Dataset section:
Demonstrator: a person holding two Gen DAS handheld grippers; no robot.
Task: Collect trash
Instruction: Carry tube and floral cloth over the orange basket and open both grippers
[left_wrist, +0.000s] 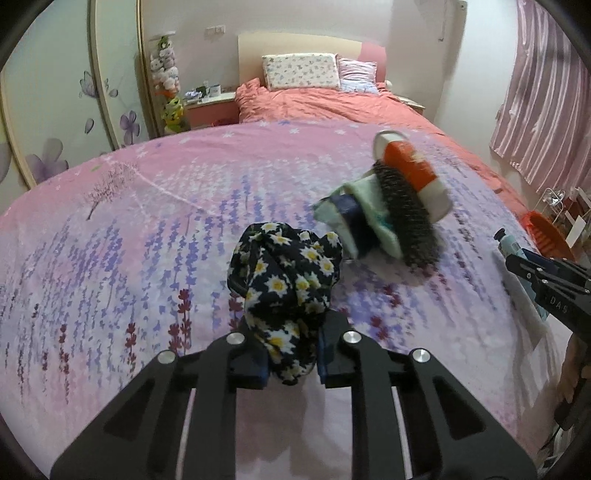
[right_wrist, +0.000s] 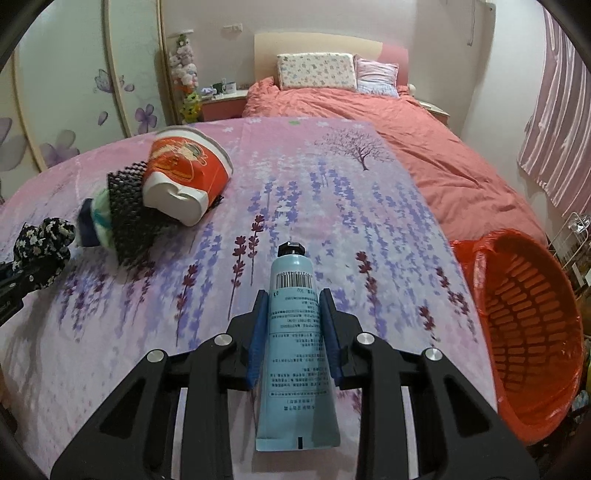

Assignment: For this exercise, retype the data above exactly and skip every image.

Result:
Demonstrator: a person holding two Gen DAS handheld grippers; no robot.
Task: Collect trash
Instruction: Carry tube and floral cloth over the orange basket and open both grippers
[left_wrist, +0.000s] 
[right_wrist, +0.000s] 

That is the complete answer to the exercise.